That's the bedeviling point: when was the last time ABInbev or SABCoorsMiller (SCM?) brewed up an ale that a craft beer drinker would enjoy? Blue Moon or Shock Top? Maybe Black Crown will convince a BMC drinker that Bud has everything the beer world has to offer (or convince him to stick to a light American lager instead, because flavor is scary!), but those kinds of brews aren't enticing any of us (BAs) to return any of that lost market share, because it's just not what we drink.
Is it really shitty beer? Or beer without a lot of complexity.
I think the same can be said about food. You'll gladly take an IPA that'll erode your teeth enamel..but would you eat horse?
I don't think it's far to call macro beer 'shit'. There are a lot of people who don't want a lot of complexity in flavors. But they might've built their own house out of virgin timber dreged out of a lake, with their bare hands...while we wallow away in a generic looking house in a suburb straight out of Edward Scissorhands. And he's calling us morons for owning some prefab designed house.
Also, if BMC bought up these craft breweries..the people making the beer would ride it out for awhile, split off and start a new brewery, which is how a lot of these places came to be..nearly every time I've read or listened to an interview from a master brewer, or head brewer they talked about working for AB..

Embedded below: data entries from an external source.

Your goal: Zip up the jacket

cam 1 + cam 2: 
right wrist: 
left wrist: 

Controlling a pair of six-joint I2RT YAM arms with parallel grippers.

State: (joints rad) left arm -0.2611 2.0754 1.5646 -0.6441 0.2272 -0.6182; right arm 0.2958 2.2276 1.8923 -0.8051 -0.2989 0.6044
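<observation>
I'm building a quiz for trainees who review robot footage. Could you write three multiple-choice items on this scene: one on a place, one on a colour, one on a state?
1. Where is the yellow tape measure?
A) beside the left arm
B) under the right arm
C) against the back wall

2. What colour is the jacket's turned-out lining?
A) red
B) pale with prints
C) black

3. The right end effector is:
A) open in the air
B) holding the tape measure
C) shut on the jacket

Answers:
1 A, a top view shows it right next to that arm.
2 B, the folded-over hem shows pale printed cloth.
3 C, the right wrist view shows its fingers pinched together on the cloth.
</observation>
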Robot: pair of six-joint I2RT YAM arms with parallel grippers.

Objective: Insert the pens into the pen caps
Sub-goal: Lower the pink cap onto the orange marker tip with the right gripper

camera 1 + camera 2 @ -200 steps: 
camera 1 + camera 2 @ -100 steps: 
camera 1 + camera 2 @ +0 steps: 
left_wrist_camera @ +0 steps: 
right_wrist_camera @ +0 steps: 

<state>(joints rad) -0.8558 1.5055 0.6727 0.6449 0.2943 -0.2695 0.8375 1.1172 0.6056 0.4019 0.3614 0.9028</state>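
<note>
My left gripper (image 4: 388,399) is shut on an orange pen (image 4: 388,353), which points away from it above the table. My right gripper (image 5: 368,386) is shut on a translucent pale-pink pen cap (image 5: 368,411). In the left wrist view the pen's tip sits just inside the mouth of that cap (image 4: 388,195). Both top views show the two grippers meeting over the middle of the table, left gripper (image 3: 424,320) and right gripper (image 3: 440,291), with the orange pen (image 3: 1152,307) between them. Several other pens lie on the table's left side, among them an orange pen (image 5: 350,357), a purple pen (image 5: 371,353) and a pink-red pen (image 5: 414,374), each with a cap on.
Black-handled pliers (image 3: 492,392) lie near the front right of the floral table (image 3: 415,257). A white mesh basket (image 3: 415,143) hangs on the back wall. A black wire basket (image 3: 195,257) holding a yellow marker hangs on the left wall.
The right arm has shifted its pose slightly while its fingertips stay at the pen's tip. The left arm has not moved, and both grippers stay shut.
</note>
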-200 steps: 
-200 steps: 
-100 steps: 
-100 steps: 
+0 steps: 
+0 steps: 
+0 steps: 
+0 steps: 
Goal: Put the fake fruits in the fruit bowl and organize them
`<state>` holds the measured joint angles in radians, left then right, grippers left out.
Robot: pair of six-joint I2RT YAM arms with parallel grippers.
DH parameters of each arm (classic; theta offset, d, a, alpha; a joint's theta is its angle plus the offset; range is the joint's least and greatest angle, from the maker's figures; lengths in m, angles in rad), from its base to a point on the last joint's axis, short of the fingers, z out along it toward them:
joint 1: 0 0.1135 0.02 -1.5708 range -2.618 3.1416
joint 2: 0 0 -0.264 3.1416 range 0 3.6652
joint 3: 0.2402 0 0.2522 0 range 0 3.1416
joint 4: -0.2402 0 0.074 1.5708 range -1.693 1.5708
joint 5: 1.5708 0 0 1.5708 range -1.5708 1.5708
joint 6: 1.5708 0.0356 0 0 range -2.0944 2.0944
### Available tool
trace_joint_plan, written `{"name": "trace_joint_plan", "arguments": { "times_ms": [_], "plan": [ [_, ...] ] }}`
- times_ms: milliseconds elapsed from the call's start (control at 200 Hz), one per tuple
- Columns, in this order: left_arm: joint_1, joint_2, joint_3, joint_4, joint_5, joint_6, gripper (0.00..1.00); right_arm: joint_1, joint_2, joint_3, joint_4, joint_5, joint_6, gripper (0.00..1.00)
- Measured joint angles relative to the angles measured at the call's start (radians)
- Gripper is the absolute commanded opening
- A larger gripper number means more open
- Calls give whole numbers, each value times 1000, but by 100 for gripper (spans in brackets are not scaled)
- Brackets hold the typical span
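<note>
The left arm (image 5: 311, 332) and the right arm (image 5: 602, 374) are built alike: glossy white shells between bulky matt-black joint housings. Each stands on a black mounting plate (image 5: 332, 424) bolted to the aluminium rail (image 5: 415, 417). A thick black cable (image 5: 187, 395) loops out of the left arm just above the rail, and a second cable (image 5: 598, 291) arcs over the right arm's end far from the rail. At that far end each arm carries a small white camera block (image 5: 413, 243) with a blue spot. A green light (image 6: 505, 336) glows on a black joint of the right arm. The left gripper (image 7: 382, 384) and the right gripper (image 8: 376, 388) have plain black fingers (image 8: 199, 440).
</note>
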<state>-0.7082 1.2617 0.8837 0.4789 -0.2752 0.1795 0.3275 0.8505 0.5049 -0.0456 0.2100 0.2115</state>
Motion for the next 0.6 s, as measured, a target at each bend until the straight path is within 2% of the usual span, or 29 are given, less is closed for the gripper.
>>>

“ …then why aren't they brewing more of the beers we actually drink?” This was somewhat addressed in a past thread. BA Peter_Wolfe, who is a scientist who works for AB, mentioned that AB is only interested in brewing a beer brand that will sell more than 1 million barrels per year (Ziegenbock appears to be an exception to that ‘rule’). So, of the beer brands that “we actually drink”, which do you think represents an opportunity of 1 million barrels per year for AB or MillerCoors?
As a company they might adapt and consider the 1 million barrels per year criteria to be obsolete, given the new market conditions (which they may describe as fragmented or more individualistic) and give the go-ahead to new brands which might not sell 1 million barrels, but which may sell say half a million barrels with better margins. Instead of 6 dollar 6packs they might sell as 9dollar sixpacks, and the entire market equation is altered to the benefit of the company. The million barrel cut off point I'm guessing is a left over from the last couple of decades where Anheuser-Busch expected to be the leader in the brewing business and the top seller in all segments. Once AB-INBEV senses an opportunity in higher-margin segments, with lower volumes, the equation will shift and new brands will emerge. That is my prediction.
Patrik, the vision that you articulate makes a lot of sense to me. Given that, I will cynically state that I doubt that the marketing folks at AB and MillerCoors will likely not adopt that vision. Every decision they have made in the past 2-3 years to expand their product line has made little sense to me.
Maybe at some point the BMC marketing folks will make decisions that make sense, and will genuinely help their companies grow for the long term, but I remain unconvinced based upon recent actions.
I'm a soda vendor. So I see lots of beer deliveries in grocery store back rooms. And generally the Bud/Miller stuff goes on the bottom of pallets, then all the specialty stuff goes on top, as well as the 6 packs, and odd packages.
Let's just say I've noticed over the years the bottom layers of these pallets have been getting smaller. Still lots of 18 packs..But, now i'm seeing pallets of nothing but craft-ish stuff come in. As opposed to a thin layer on top of a pallet of suitcases.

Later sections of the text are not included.